_Exercise_: What you give back must match the data exactly, minus the pictures.

————————

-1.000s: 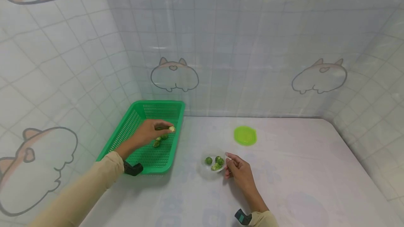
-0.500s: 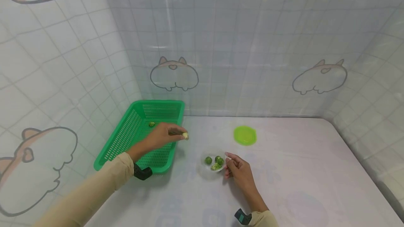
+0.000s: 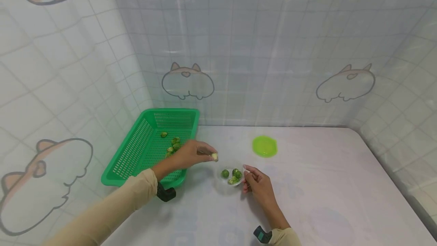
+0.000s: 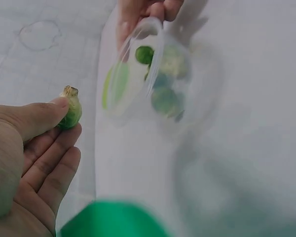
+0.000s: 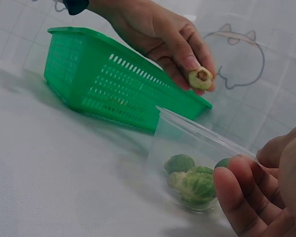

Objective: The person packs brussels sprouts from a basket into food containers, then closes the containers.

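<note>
My left hand (image 3: 191,155) pinches a Brussels sprout (image 4: 71,109) between thumb and fingers, its pale cut stem showing in the right wrist view. The hand is past the right rim of the green basket (image 3: 119,162), above and left of a clear plastic tub (image 5: 158,143). With thumb and fingers my right hand (image 3: 261,185) holds the tub's rim from the right. Several sprouts (image 5: 197,185) lie at the bottom of the tub. More sprouts (image 3: 175,141) lie in the basket, partly hidden behind the left hand.
A lime-green lid (image 3: 264,146) lies flat on the white table (image 3: 307,185), behind the tub. Tiled-pattern sheets (image 3: 239,67) with cartoon animals close off the back and both sides. The basket stands near the left sheet.
My left hand has carried the sprout rightward out of the basket toward the tub, uncovering sprouts in the basket. The right hand and tub have stayed put.
</note>
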Motion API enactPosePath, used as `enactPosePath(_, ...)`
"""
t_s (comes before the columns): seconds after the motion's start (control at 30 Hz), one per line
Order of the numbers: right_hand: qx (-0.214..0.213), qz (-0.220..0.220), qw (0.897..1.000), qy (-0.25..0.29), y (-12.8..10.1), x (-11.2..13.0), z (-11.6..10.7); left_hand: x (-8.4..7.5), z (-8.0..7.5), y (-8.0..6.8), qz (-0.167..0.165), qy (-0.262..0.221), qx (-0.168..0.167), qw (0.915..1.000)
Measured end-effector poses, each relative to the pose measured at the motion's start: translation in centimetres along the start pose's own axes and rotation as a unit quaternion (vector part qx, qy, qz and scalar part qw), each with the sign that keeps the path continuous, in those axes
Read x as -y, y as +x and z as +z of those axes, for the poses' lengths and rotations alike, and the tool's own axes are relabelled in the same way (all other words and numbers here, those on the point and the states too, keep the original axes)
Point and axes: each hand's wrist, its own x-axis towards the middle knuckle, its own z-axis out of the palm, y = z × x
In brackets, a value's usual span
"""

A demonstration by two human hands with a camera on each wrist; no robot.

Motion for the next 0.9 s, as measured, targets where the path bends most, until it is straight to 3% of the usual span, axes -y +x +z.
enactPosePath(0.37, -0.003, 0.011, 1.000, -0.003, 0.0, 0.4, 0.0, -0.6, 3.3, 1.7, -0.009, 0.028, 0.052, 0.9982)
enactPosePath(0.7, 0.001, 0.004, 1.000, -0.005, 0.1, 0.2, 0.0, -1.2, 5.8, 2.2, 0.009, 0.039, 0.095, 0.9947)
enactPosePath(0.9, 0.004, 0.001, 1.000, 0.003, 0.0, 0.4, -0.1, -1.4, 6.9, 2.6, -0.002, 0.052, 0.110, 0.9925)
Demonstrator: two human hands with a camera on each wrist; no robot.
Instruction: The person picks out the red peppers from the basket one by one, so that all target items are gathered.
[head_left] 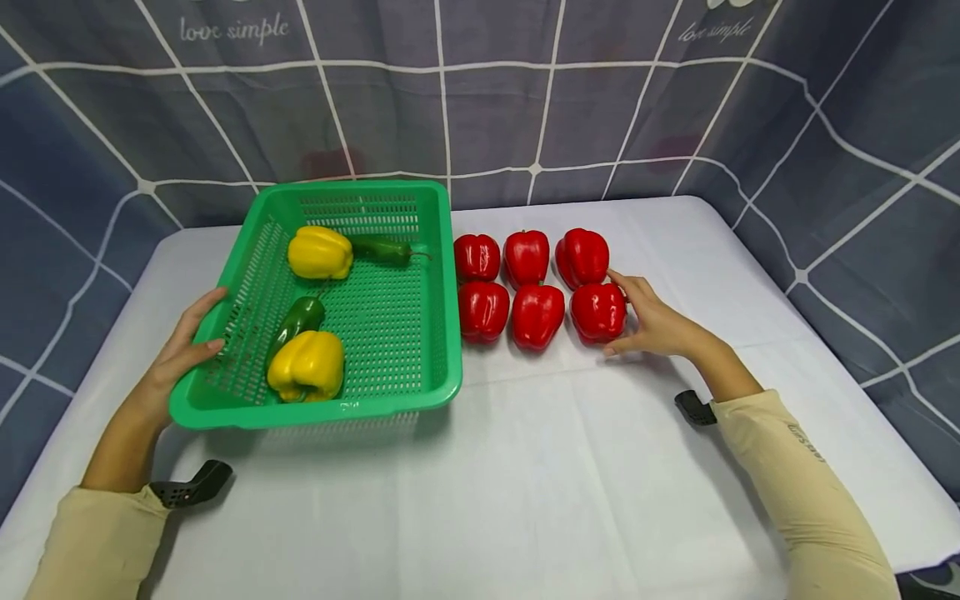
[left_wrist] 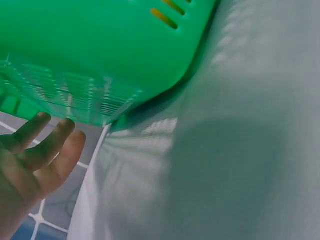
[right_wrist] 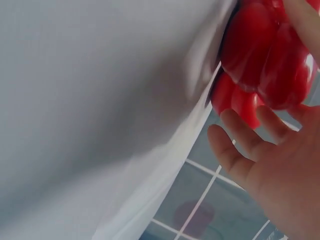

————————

_Answer to the exercise_:
-1.000s: 
-0.500s: 
+0.000s: 
+0.000s: 
+0.000s: 

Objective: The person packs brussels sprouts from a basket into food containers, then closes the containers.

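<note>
My left hand (image 3: 191,155) pinches a Brussels sprout (image 4: 71,109) between thumb and fingers, its pale cut stem showing in the right wrist view. The hand is past the right rim of the green basket (image 3: 119,162), above and left of a clear plastic tub (image 5: 158,143). With thumb and fingers my right hand (image 3: 261,185) holds the tub's rim from the right. Several sprouts (image 5: 197,185) lie at the bottom of the tub. More sprouts (image 3: 175,141) lie in the basket, partly hidden behind the left hand.
A lime-green lid (image 3: 264,146) lies flat on the white table (image 3: 307,185), behind the tub. Tiled-pattern sheets (image 3: 239,67) with cartoon animals close off the back and both sides. The basket stands near the left sheet.
My left hand has carried the sprout rightward out of the basket toward the tub, uncovering sprouts in the basket. The right hand and tub have stayed put.
</note>
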Motion API enactPosePath, used as `enactPosePath(_, ...)`
"""
t_s (comes before the columns): seconds after the motion's start (control at 30 Hz), one per line
Order of the numbers: right_hand: qx (-0.214..0.213), qz (-0.220..0.220), qw (0.897..1.000), qy (-0.25..0.29), y (-12.8..10.1), x (-11.2..13.0), z (-11.6..10.7); left_hand: x (-8.4..7.5), z (-8.0..7.5), y (-8.0..6.8), qz (-0.167..0.165), qy (-0.262..0.221), qx (-0.168..0.167), qw (0.915..1.000)
Measured end-effector poses, each relative to the pose measured at the motion's start: translation in centimetres along the start pose's own axes and rotation as a unit quaternion (vector part qx, qy, qz and scalar part qw), each with the sign that keeps the path continuous, in those axes
Read x as -y, y as +x and z as +z of those axes, for the poses' lengths and rotations alike, and the tool's own axes are relabelled in the same way (all other words and numbers here, those on the point and the states too, keep the original axes)
Point and axes: each hand's wrist, its own x-axis towards the middle knuckle, its own z-axis out of the palm, y = z × x
In brackets, a value's usual span
"""

A demonstration by two human hands with a camera on each wrist; no robot.

Motion for the next 0.9 s, as measured, targets where the path bends most, until it is straight to 3% of the usual span, axes -y +x +z.
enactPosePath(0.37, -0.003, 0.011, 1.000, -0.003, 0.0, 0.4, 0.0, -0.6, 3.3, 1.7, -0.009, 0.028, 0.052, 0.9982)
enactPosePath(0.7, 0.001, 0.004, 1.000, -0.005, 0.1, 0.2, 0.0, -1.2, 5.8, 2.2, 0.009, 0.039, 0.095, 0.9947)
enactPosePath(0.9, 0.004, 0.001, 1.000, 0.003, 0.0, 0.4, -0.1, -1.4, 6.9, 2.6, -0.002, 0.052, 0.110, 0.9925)
Demonstrator: two human hands with a camera on each wrist; no robot.
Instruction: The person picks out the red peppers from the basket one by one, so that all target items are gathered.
[head_left] 
[left_wrist] 
[right_wrist] 

The given answer completes the exercise.